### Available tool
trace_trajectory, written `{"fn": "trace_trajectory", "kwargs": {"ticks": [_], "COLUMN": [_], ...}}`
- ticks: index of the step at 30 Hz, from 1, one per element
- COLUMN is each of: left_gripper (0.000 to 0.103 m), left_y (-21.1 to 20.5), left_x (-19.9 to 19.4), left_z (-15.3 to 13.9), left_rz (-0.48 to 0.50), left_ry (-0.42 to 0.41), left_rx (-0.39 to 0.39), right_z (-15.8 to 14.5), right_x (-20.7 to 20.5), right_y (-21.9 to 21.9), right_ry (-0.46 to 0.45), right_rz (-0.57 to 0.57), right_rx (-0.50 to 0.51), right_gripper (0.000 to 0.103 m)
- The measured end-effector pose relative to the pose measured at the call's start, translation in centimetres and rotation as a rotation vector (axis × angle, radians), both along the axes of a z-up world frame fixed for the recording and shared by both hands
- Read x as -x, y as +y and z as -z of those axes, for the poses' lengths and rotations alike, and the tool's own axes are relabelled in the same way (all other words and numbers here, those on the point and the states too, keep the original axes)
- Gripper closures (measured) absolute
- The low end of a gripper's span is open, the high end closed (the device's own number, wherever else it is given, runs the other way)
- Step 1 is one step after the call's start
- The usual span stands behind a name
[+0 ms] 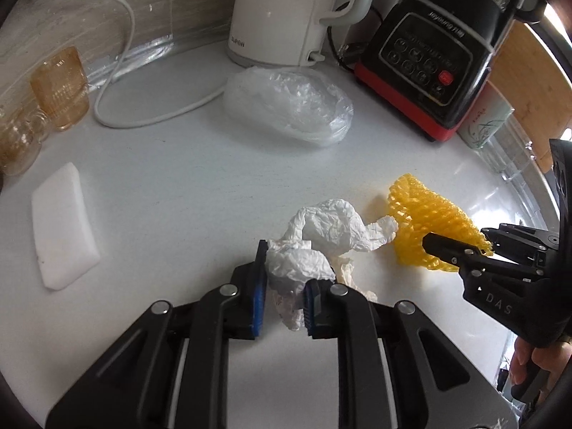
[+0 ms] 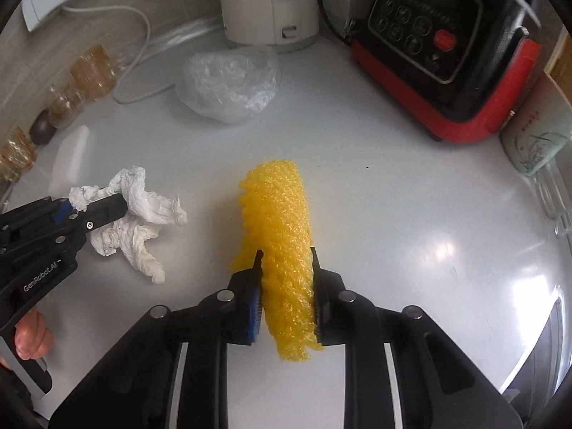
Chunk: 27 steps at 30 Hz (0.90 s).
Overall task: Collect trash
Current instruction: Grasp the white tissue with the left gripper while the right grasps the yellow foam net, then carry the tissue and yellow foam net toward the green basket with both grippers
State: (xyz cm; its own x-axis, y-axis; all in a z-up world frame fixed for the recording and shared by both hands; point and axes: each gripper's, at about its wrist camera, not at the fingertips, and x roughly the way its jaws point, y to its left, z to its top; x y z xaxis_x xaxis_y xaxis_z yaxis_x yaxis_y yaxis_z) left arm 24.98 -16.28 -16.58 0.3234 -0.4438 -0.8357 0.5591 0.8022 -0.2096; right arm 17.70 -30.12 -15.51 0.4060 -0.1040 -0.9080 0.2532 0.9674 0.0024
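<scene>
A crumpled white tissue (image 1: 321, 236) lies on the white counter; my left gripper (image 1: 286, 271) is shut on its near end. It also shows in the right wrist view (image 2: 143, 225), with the left gripper (image 2: 96, 203) clamped on it. A yellow foam net sleeve (image 2: 282, 236) sits between the jaws of my right gripper (image 2: 286, 254), which is shut on it. In the left wrist view the yellow net (image 1: 429, 221) lies right of the tissue with the right gripper (image 1: 454, 246) on it. A crumpled clear plastic bag (image 1: 289, 107) lies farther back; it also shows in the right wrist view (image 2: 228, 82).
A white kettle (image 1: 289, 14) and a black and red blender base (image 1: 429, 64) stand at the back. A white cable (image 1: 118, 71), amber glasses (image 1: 60, 85) and a white foam pad (image 1: 60, 225) are on the left. A paper cup (image 1: 486, 121) stands at the right.
</scene>
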Motion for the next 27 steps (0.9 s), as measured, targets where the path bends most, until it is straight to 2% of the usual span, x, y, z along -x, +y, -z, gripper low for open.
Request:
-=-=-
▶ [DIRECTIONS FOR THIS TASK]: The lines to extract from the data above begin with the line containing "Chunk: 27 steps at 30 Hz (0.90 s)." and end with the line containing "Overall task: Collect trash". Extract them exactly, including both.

▶ [ANSWER SECTION]:
Chunk: 27 steps at 30 Hz (0.90 s).
Overall task: Collect trash

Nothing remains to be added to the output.